I read, with sadness, of the decline of the wonderful art-deco style Grand in Sandown on the Isle. This is a wonderful building set in wide lawns opposite the beach. Sadly the building is owned by a ‘rot and redevelop’ type whose means of dealing with the planning authorities is to leave the building to decay to the point that they will pretty much accept anything.
Sandown is a coastal town, much like my home, and these towns have suffered badly over the last ten years. It really worries me that the moronic planning system that we have does nothing to protect the fabric of these delightful buildings and their iconic status as landmarks. Anyone heading north out of Sandown would instantly recognise the grand and tens of thousands would recognise it as a family holiday location. A quick scan of the review sites reveals that as recently as 2013 people were raving about helpful staff trying to make the best of a tired building. Buildings do not decay overnight they decay because of long term neglect, where is the local authority during this?

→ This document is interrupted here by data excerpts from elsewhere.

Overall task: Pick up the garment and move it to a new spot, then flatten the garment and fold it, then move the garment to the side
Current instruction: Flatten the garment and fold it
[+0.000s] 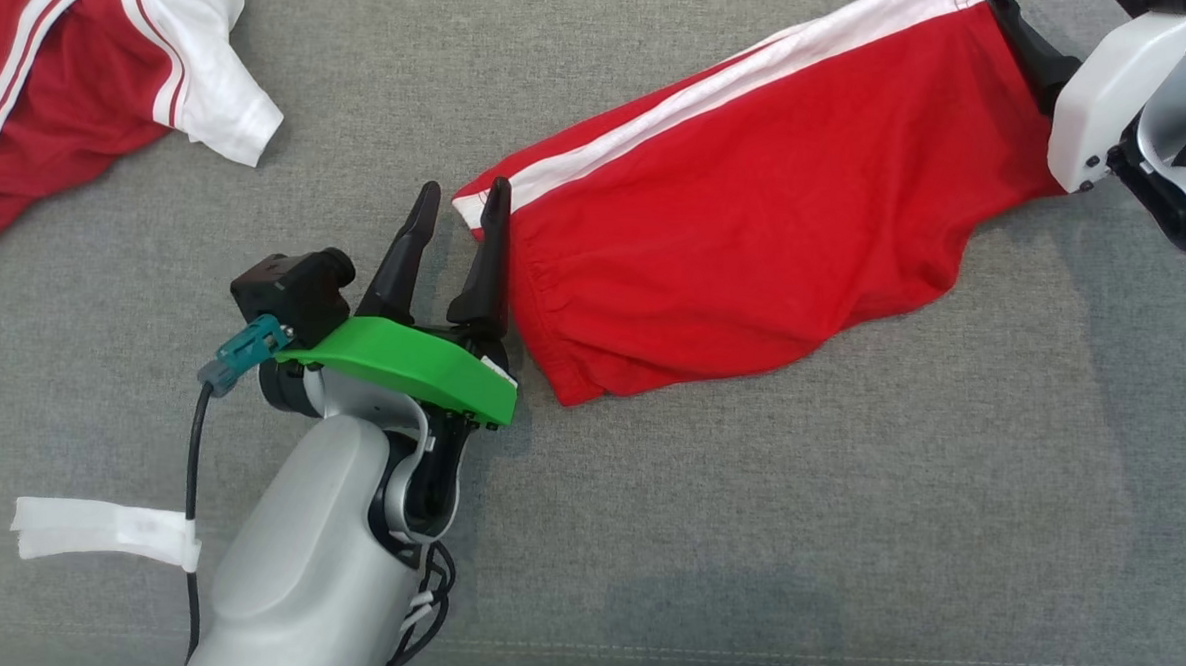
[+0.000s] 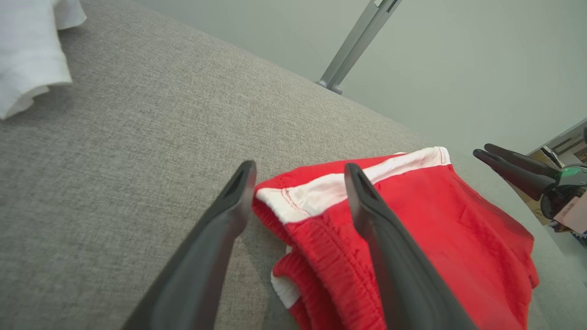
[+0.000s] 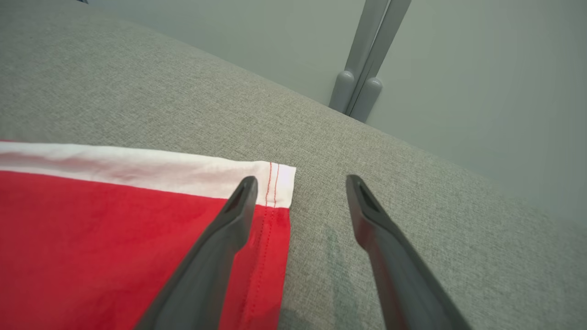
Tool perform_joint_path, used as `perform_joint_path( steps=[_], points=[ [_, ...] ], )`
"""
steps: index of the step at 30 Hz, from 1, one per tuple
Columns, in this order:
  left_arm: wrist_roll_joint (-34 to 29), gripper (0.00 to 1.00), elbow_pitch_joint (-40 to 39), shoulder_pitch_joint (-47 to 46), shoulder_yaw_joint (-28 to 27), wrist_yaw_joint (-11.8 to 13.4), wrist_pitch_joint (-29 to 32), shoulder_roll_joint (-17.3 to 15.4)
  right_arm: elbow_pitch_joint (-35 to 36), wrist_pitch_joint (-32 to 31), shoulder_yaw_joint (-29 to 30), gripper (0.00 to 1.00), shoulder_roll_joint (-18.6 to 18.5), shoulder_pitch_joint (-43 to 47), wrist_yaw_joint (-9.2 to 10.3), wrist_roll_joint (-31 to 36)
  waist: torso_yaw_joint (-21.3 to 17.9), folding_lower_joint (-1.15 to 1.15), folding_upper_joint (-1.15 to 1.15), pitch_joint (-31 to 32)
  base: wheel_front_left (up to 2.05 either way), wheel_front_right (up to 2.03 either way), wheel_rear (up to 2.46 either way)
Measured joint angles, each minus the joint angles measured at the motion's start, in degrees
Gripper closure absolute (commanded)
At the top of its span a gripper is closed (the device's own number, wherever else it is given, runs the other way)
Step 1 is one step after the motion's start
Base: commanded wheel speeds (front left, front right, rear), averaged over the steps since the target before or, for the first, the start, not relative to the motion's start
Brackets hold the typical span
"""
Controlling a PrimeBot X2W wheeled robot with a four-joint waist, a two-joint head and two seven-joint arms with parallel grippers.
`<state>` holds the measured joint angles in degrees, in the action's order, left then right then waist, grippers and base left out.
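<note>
Nearest, at the left, a strip of white tape [image 1: 101, 530] lies on the grey woven surface [image 1: 762, 526], with the pale left forearm [image 1: 303, 576] rising beside it. Just beyond, the left gripper [image 1: 465, 188] points away from the robot, its two dark fingers spread apart and clamped on nothing; the white corner of the waistband lies loose between their tips without being pinched.

The red shorts [image 1: 749, 246] lie in the middle of the surface, reaching towards the right. They are bright red with a broad white stripe along the far edge, lying mostly flat with soft wrinkles and a rounded near edge. The gathered elastic waistband [image 2: 330, 247] is bunched at the left end. The long axis runs on a slant from near left to far right, the waist pointing left and the stitched leg hem [image 3: 270, 201] pointing right and away.

At that far right end the right gripper [image 3: 301, 179] also stands open and empty, one finger over the hem corner, the other over bare grey cloth.

Farther off at the far left, well apart, lies a second red and white garment [image 1: 92, 85]. Beyond the far edge stands a grey metal post [image 3: 367, 59]
</note>
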<state>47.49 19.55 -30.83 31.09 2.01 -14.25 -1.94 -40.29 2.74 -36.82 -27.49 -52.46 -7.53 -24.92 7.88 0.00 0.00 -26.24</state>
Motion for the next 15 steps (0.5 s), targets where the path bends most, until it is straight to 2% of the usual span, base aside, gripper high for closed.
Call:
perform_joint_path(
  steps=[8,15],
  points=[
    [-4.1,0.00,-2.6,1.0,-1.3,0.0,-0.2,-1.8,-2.9,-0.9,0.1,0.00,0.9,3.4,0.00,-7.5,-0.9,0.00,0.00,2.2,0.00,0.00,0.00],
    [-6.1,0.00,-6.9,4.0,-3.4,0.1,-0.2,-1.2,-4.7,-3.9,-0.2,0.00,0.8,5.6,0.00,-12.8,0.0,0.00,0.00,3.5,0.00,0.00,0.00]
  ],
)
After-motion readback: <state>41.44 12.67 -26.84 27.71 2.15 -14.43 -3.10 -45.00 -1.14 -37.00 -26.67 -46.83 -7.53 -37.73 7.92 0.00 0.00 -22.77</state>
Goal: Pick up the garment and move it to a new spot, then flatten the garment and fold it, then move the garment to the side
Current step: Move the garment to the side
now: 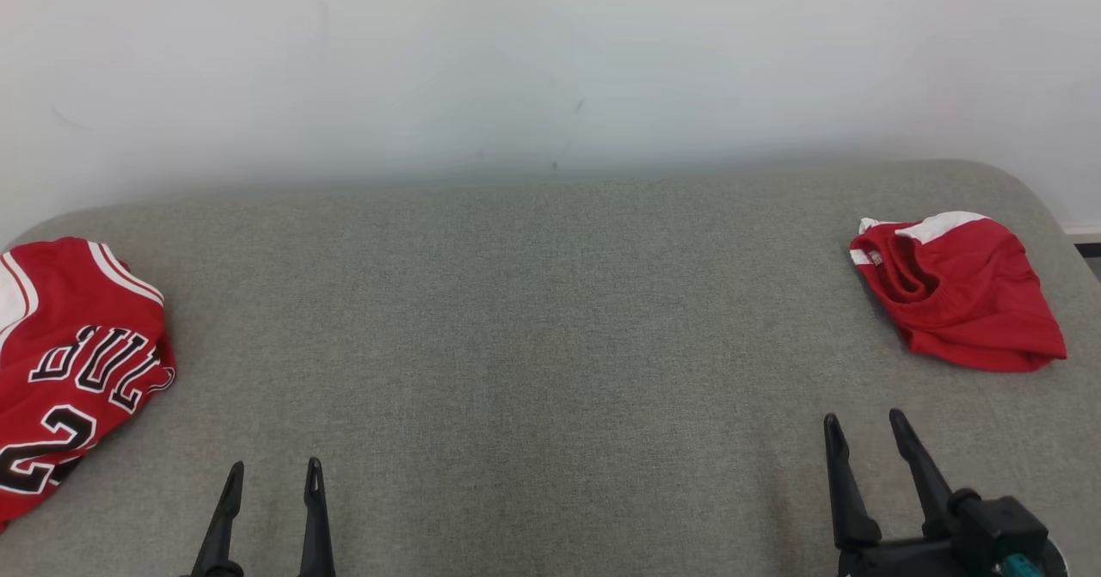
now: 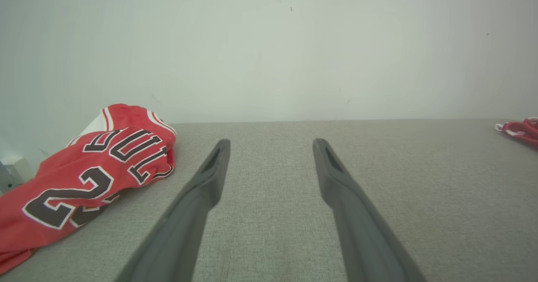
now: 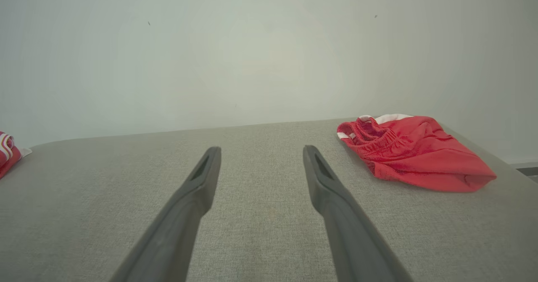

I have said before that I don’t believe in owning a pub I think that one can only be the custodian of the building. It is our job to protect and develop the fabric of the building for future generations. I know that my view is romantic and not everybody shares it but it really should not be so easy to take on a grand building and then suck its life out. Obviously businesses change and the economy cannot always support all of them, the licensed trade has seen this more than most, but we must do more to preserve our landscape. I can already hear the shouts of modernisation and need for housing but people need leisure spaces and pretty places. Housing estates are, in the main, dreary and soulless places let’s not let the country turn into one.
I think that private funding should not absolve you of producing a business plan and that this plan should be shared with a local authority. When a person takes over one of these landmark buildings their business plan should be reviewed and set against a break price. All of the normal support for the business should occur of course, the best outcome is a trading and viable business after all. But an annual review against the business case could be used to ensure that the model is truly viable and that, more importantly, it is sustaining the building. I don’t for one minute want to restrict people from changing buildings or their use but an annual review would tell us if the ‘business’ was simply draining money from the venue and not preserving it. I am not alone in my thinking, looking at all of the hard work that my friends Andrew and Helen have put into their pub shows that some people really do want to preserve their premises.
If the annual business plan review showed that the business was, in effect, trading the building to death then the local authority would be able to step in and buy at an artificially low break price. This element of planning would ensure that the people buying these businesses had a real and tested plan. Yes it would create a risk for the owners but we should not be so adverse to risk it forms a valuable check, in this case against greed. For most of us there is a real risk in business and perhaps where there is not we should pay closer attention to the plans if we want to protect our buildings.
I have added a picture of the Grand and also of the gloriously tacky Wight City whose fate has gone the same way this year and is now boarded. The Wight City complex was an arcade, a café, a pub, nightclub and holiday lets before the owners concluded it was not viable. The building was shut this year and the owners applied to develop the site although at the moment I believe that they have been declined. Perhaps if the option to redevelop our history into accommodation didn’t exist then we would fight harder for alternative uses. I don’t for one minute think that the aging Wight City complex was a commercial gem or that its owners were making huge profits. My concern is that they are allowed to end anybody’s chances of retaining the building. In the glory days they may have earned good money and the current revenues therefore seem unsustainable but that is not to say that another operator couldn’t come up with a viable plan.
Our seaside adventures did not take place in housing estates or gardens and our children deserve the opportunities that we had. I want children to grow up enthralled by the mystical scent of fried donuts and the dusty ghost train; I want them to remember how brave they felt standing on a wooden slatted pier staring down at the ocean. Our childhood memories are of the Wight Cities of the world unashamedly gaudy and strung in bright flashing lights. We might have to section off some of these buildings and look at alternative uses. To knock down and redevelop buildings whose very fabric is infused with the smiles and laughter of generations is not only a crime it is irreversible and our children will never forgive us.